• [Task objective]:
Reproduce the data shown below exactly.

• [Data provided]:
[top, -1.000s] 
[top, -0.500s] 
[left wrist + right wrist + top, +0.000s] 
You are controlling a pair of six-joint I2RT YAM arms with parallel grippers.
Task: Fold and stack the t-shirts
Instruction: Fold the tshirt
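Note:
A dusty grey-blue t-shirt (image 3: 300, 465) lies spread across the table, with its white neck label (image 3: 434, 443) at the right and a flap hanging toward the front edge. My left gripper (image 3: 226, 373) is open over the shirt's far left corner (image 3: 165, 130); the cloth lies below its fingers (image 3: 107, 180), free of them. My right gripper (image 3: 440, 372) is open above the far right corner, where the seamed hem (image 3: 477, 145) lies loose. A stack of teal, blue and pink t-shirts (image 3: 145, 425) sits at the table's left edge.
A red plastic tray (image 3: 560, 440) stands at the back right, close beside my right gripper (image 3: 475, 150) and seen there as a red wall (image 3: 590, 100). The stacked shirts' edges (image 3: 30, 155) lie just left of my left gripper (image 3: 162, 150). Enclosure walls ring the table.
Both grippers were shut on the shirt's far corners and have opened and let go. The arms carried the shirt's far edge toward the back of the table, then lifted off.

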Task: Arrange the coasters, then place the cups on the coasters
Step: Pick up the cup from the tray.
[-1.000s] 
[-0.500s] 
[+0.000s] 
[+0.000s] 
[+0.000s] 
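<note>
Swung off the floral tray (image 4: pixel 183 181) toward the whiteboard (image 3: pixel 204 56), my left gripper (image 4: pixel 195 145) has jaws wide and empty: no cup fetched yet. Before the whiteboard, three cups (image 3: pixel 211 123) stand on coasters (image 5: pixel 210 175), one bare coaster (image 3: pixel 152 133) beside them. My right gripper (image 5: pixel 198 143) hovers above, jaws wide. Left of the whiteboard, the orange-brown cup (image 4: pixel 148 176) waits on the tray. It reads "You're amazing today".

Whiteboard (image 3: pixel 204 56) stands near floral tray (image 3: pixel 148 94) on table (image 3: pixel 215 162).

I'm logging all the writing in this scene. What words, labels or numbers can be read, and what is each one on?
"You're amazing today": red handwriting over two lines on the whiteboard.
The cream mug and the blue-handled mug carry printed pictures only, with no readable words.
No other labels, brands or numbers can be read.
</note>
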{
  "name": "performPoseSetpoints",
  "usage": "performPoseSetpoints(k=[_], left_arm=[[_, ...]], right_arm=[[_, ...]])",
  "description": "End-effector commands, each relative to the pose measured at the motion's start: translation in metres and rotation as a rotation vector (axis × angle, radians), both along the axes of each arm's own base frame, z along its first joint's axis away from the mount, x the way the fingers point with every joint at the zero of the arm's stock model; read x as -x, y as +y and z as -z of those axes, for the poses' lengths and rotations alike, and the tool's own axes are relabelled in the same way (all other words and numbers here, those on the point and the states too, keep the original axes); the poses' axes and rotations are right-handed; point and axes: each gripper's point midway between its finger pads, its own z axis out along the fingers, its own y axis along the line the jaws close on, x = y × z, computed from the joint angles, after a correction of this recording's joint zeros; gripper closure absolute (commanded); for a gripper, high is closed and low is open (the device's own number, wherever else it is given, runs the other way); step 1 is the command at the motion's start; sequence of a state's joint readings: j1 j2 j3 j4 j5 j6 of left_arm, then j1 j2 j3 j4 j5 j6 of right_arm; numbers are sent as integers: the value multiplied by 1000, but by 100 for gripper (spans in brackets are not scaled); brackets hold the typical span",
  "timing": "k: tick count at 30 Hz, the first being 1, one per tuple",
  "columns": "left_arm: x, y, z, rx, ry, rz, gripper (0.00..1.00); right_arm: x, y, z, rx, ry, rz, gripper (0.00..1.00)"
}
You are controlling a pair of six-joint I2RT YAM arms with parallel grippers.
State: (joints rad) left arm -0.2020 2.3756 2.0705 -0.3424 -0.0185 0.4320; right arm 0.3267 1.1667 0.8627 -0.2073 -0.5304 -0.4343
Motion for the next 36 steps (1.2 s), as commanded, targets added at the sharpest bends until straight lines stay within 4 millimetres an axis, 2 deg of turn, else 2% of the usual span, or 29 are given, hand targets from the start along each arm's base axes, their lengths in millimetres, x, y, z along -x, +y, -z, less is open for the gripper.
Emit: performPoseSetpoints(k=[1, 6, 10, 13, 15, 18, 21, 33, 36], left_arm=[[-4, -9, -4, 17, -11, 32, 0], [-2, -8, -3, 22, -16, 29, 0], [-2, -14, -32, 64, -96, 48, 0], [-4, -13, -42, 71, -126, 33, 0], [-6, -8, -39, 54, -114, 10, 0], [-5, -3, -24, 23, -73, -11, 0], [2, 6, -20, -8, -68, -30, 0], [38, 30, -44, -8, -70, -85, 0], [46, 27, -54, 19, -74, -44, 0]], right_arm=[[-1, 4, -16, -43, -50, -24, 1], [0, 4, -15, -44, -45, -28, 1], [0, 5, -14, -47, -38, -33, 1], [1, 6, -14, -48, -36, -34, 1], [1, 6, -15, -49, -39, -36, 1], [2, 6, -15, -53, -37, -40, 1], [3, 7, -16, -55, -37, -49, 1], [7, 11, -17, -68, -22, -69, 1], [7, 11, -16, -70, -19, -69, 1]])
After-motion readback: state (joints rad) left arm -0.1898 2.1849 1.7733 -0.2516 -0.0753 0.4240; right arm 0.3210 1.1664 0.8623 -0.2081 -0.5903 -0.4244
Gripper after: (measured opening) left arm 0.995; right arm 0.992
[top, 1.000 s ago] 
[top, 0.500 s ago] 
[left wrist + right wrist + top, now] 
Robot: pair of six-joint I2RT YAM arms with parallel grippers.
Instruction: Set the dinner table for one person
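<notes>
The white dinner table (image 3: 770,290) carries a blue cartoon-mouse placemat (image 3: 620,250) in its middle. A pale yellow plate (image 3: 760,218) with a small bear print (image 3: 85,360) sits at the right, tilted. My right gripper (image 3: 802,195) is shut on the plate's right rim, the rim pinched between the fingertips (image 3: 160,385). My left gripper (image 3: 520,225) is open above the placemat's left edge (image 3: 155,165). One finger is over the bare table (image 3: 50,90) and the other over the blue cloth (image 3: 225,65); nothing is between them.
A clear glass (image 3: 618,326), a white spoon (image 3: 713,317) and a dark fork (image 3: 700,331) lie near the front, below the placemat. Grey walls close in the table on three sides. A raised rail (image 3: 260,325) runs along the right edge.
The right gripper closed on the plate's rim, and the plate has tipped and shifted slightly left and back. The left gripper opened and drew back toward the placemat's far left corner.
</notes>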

• [Exercise response]:
[top, -1.000s] 
[top, -0.500s] 
[left wrist + right wrist + top, +0.000s] 
You are controlling a pair of six-joint I2RT YAM arms with parallel grippers.
Task: Fold and stack the t-shirts
Instruction: Fold the tshirt
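Note:
A dusty grey-blue t-shirt (image 3: 300, 465) lies spread across the table, with its white neck label (image 3: 434, 443) at the right and a flap hanging toward the front edge. My left gripper (image 3: 226, 373) is open over the shirt's far left corner (image 3: 165, 130); the cloth lies below its fingers (image 3: 107, 180), free of them. My right gripper (image 3: 440, 372) is open above the far right corner, where the seamed hem (image 3: 477, 145) lies loose. A stack of teal, blue and pink t-shirts (image 3: 145, 425) sits at the table's left edge.
A red plastic tray (image 3: 560, 440) stands at the back right, close beside my right gripper (image 3: 475, 150) and seen there as a red wall (image 3: 590, 100). The stacked shirts' edges (image 3: 30, 155) lie just left of my left gripper (image 3: 162, 150). Enclosure walls ring the table.
Both grippers were shut on the shirt's far corners and have opened and let go. The arms carried the shirt's far edge toward the back of the table, then lifted off.
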
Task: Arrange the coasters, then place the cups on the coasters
Step: Pick up the cup from the tray.
[-1.000s] 
[-0.500s] 
[+0.000s] 
[+0.000s] 
[+0.000s] 
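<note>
Swung off the floral tray (image 4: pixel 183 181) toward the whiteboard (image 3: pixel 204 56), my left gripper (image 4: pixel 195 145) has jaws wide and empty: no cup fetched yet. Before the whiteboard, three cups (image 3: pixel 211 123) stand on coasters (image 5: pixel 210 175), one bare coaster (image 3: pixel 152 133) beside them. My right gripper (image 5: pixel 198 143) hovers above, jaws wide. Left of the whiteboard, the orange-brown cup (image 4: pixel 148 176) waits on the tray. It reads "You're amazing today".

Whiteboard (image 3: pixel 204 56) stands near floral tray (image 3: pixel 148 94) on table (image 3: pixel 215 162).

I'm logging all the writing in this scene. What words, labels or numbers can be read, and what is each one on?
"You're amazing today": red handwriting over two lines on the whiteboard.
The cream mug and the blue-handled mug carry printed pictures only, with no readable words.
No other labels, brands or numbers can be read.
</note>
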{
  "name": "performPoseSetpoints",
  "usage": "performPoseSetpoints(k=[_], left_arm=[[_, ...]], right_arm=[[_, ...]])",
  "description": "End-effector commands, each relative to the pose measured at the motion's start: translation in metres and rotation as a rotation vector (axis × angle, radians), both along the axes of each arm's own base frame, z along its first joint's axis away from the mount, x the way the fingers point with every joint at the zero of the arm's stock model; read x as -x, y as +y and z as -z of those axes, for the poses' lengths and rotations alike, and the tool's own axes are relabelled in the same way (all other words and numbers here, those on the point and the states too, keep the original axes); the poses' axes and rotations are right-handed; point and axes: each gripper's point midway between its finger pads, its own z axis out along the fingers, its own y axis along the line the jaws close on, x = y × z, computed from the joint angles, after a correction of this recording's joint zeros; gripper closure absolute (commanded); for a gripper, high is closed and low is open (the device's own number, wherever else it is given, runs the other way); step 1 is the command at the motion's start; sequence of a state's joint readings: j1 j2 j3 j4 j5 j6 of left_arm, then j1 j2 j3 j4 j5 j6 of right_arm; numbers are sent as integers: the value multiplied by 1000, but by 100 for gripper (spans in brackets are not scaled); brackets hold the typical span",
  "timing": "k: tick count at 30 Hz, the first being 1, one per tuple",
  "columns": "left_arm: x, y, z, rx, ry, rz, gripper (0.00..1.00); right_arm: x, y, z, rx, ry, rz, gripper (0.00..1.00)"
}
You are controlling a pair of six-joint I2RT YAM arms with parallel grippers.
State: (joints rad) left arm -0.2020 2.3756 2.0705 -0.3424 -0.0185 0.4320; right arm 0.3267 1.1667 0.8627 -0.2073 -0.5304 -0.4343
Motion for the next 36 steps (1.2 s), as commanded, targets added at the sharpest bends until straight lines stay within 4 millimetres an axis, 2 deg of turn, else 2% of the usual span, or 29 are given, hand targets from the start along each arm's base axes, their lengths in millimetres, x, y, z along -x, +y, -z, less is open for the gripper.
Emit: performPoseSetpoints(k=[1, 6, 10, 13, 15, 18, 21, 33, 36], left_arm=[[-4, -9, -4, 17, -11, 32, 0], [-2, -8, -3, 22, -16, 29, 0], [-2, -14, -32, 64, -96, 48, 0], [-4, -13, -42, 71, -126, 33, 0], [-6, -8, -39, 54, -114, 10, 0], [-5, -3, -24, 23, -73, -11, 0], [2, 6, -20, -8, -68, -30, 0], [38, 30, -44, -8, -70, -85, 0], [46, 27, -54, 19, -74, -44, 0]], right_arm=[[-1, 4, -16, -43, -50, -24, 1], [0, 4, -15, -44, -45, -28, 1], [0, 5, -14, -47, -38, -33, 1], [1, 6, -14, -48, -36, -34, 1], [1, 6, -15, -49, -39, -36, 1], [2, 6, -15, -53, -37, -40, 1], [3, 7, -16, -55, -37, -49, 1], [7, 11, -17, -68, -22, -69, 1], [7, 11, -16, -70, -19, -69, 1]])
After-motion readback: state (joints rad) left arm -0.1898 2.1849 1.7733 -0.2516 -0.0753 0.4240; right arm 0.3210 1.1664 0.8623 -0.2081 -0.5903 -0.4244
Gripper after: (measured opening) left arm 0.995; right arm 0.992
[top, 1.000 s ago] 
[top, 0.500 s ago] 
[left wrist + right wrist + top, now] 
Robot: pair of six-joint I2RT YAM arms with parallel grippers.
Instruction: Set the dinner table for one person
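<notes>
The white dinner table (image 3: 770,290) carries a blue cartoon-mouse placemat (image 3: 620,250) in its middle. A pale yellow plate (image 3: 760,218) with a small bear print (image 3: 85,360) sits at the right, tilted. My right gripper (image 3: 802,195) is shut on the plate's right rim, the rim pinched between the fingertips (image 3: 160,385). My left gripper (image 3: 520,225) is open above the placemat's left edge (image 3: 155,165). One finger is over the bare table (image 3: 50,90) and the other over the blue cloth (image 3: 225,65); nothing is between them.
A clear glass (image 3: 618,326), a white spoon (image 3: 713,317) and a dark fork (image 3: 700,331) lie near the front, below the placemat. Grey walls close in the table on three sides. A raised rail (image 3: 260,325) runs along the right edge.
The right gripper closed on the plate's rim, and the plate has tipped and shifted slightly left and back. The left gripper opened and drew back toward the placemat's far left corner.
</notes>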

No more output is required.